LYVE1 and IL1RL1 are mitochondrial permeability transition-driven necrosis-related genes in heart failure

Abstract

Background

Heart failure is linked to increased hospitalization and mortality. Mitochondrial permeability transition-driven necrosis is associated with cardiovascular diseases, but its role in heart failure is unclear. This study aimed to identify and validate genes related to mitochondrial permeability transition-driven necrosis in heart failure, potentially leading to new drug targets and signaling pathways.

Methods

We identified differentially expressed genes related to heart failure from the gene expression omnibus database and identified module genes related to mitochondrial permeability transition-driven necrosis from the gene set enrichment analysis database. Key genes were determined by intersecting these two gene groups using least absolute shrinkage and selection operator and support vector machine algorithms. Pathways, diagnostic efficacy, gene interactions, immune infiltration, and regulatory networks were analyzed. Small interfering RNAs were used for validation. Real-time-quantitative polymerase chain reaction, flow cytometry, and JC1 assays were performed in vitro.

Results

Forty-six differentially expressed genes, and 3439 module genes were identified.

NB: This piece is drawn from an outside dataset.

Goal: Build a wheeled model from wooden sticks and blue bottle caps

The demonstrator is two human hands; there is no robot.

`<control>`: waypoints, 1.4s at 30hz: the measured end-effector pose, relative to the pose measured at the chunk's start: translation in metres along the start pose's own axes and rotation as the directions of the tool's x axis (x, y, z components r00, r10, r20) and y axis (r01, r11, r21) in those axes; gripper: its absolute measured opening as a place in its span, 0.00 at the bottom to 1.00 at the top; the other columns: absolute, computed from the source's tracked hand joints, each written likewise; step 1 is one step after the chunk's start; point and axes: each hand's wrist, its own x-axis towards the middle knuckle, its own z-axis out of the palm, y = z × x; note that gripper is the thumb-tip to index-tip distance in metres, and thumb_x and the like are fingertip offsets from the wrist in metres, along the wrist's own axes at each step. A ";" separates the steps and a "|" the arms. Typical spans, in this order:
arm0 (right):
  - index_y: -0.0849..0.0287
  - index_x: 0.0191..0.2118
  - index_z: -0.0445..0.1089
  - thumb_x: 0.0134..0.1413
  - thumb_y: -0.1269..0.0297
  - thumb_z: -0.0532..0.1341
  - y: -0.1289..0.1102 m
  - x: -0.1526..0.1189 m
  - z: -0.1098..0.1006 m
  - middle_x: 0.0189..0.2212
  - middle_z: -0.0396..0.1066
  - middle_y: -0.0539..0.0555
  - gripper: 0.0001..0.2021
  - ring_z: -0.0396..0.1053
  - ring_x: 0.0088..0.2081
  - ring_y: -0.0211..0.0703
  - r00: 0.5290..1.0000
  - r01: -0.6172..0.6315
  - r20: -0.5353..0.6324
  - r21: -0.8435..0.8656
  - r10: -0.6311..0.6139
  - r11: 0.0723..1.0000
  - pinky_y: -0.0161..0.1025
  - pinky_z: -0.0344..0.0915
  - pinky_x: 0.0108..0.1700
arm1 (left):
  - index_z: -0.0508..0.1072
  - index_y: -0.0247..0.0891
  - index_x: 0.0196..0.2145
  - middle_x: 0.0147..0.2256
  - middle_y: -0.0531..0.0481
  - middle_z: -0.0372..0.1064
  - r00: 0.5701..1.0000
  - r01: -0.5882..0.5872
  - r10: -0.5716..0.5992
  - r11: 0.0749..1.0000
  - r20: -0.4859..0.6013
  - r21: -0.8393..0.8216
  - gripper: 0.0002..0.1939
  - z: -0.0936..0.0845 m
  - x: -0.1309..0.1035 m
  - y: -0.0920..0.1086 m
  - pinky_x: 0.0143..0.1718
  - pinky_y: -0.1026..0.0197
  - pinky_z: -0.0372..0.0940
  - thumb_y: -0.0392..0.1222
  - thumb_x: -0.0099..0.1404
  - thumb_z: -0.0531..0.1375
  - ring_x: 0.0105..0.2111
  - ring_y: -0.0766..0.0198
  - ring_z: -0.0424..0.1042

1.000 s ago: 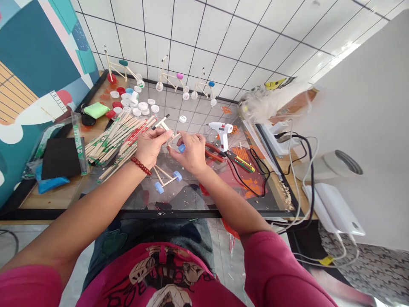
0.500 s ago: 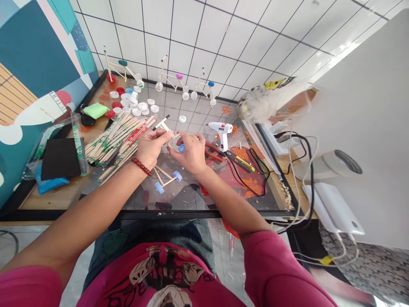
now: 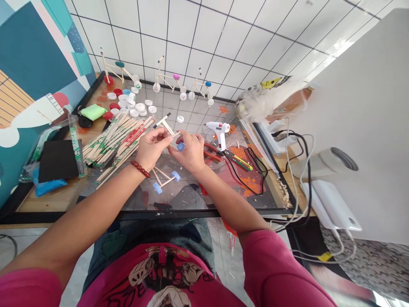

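Observation:
My left hand (image 3: pixel 148 150), with a red bead bracelet at its wrist, pinches a small frame of wooden sticks (image 3: pixel 167 126). One crossbar of this frame has black ends and points up and away from me. My right hand (image 3: pixel 190 152) grips the lower right end of the same frame between thumb and fingers. A blue bottle cap (image 3: pixel 180 146) shows under the right fingers; how it joins the frame is hidden. Just below the hands, on the tabletop, lies a second stick piece (image 3: pixel 168 182) with a blue cap at each end of its crossbar.
Left of the hands is a heap of wooden chopsticks (image 3: pixel 111 143), with loose bottle caps (image 3: pixel 139 107) behind. Stick tricycle models (image 3: pixel 166 79) stand along the wall. A white glue gun (image 3: pixel 219 130), red-handled pliers (image 3: pixel 212 152) and a yellow-green cutter (image 3: pixel 243 162) lie at right.
The hands stay together on the stick frame, with slight finger shifts; the left fingers look a little more raised. The whole view has shifted slightly; nothing on the table has moved.

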 end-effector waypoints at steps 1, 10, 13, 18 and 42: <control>0.59 0.52 0.67 0.58 0.54 0.62 0.001 0.000 0.000 0.36 0.78 0.53 0.20 0.74 0.43 0.49 1.000 -0.007 -0.003 0.009 0.007 1.000 0.48 0.52 0.56 | 0.78 0.39 0.28 0.29 0.53 0.70 1.000 -0.017 0.016 0.999 0.014 0.031 0.09 -0.001 0.000 -0.001 0.37 0.62 0.65 0.41 0.47 0.71 0.32 0.65 0.68; 0.61 0.57 0.66 0.58 0.48 0.63 0.004 0.003 0.003 0.44 0.78 0.59 0.27 0.73 0.50 0.53 1.000 -0.007 0.005 0.029 0.007 1.000 0.51 0.57 0.58 | 0.76 0.39 0.29 0.30 0.51 0.70 0.994 -0.107 0.103 0.969 0.029 0.222 0.07 -0.007 0.003 -0.003 0.31 0.65 0.65 0.38 0.48 0.67 0.32 0.65 0.68; 0.60 0.59 0.65 0.55 0.44 0.65 0.005 0.003 -0.005 0.49 0.76 0.63 0.32 0.72 0.51 0.55 0.999 -0.005 -0.041 0.106 0.010 0.994 0.51 0.63 0.55 | 0.77 0.39 0.30 0.30 0.51 0.70 0.991 -0.129 0.135 0.955 -0.003 0.269 0.07 -0.010 0.007 0.001 0.29 0.66 0.64 0.36 0.48 0.65 0.31 0.65 0.68; 0.57 0.35 0.74 0.58 0.47 0.63 0.031 -0.015 -0.039 0.33 0.77 0.54 0.16 0.74 0.35 0.45 0.982 -0.140 -0.073 0.323 0.172 0.936 0.41 0.69 0.41 | 0.76 0.39 0.28 0.29 0.51 0.70 0.983 -0.157 0.178 0.935 -0.039 0.318 0.07 -0.016 0.012 0.007 0.28 0.65 0.64 0.35 0.47 0.63 0.29 0.65 0.68; 0.62 0.37 0.76 0.50 0.44 0.62 0.109 0.010 -0.048 0.28 0.75 0.54 0.23 0.69 0.31 0.44 0.878 -0.357 -0.146 0.433 0.456 0.827 0.42 0.66 0.39 | 0.76 0.39 0.26 0.28 0.51 0.70 0.983 -0.163 0.182 0.929 -0.024 0.332 0.07 -0.020 0.014 0.006 0.28 0.64 0.64 0.35 0.46 0.60 0.28 0.64 0.67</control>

LYVE1, IL1RL1, and SERPINA3 were identified as significantly downregulated key genes, with IL1RL1 and SERPINA3 associated with heart failure risk. Benzo(a) pyrene, bisphenol A, estradiol, and particulate matter were found to simultaneously increase the expression of three key genes. In clinical samples, only LYVE1 and IL1RL1 were downregulated, as expected. Knockdown of these genes in cells led to increased necrosis and decreased mitochondrial membrane potential. Only estradiol reduced brain natriuretic peptide protein levels in hypertrophic cells.

Conclusions

LYVE1 and IL1RL1 were validated as key genes linked to mitochondrial permeability transition-driven necrosis in heart failure. Estradiol may have a therapeutic effect on heart failure.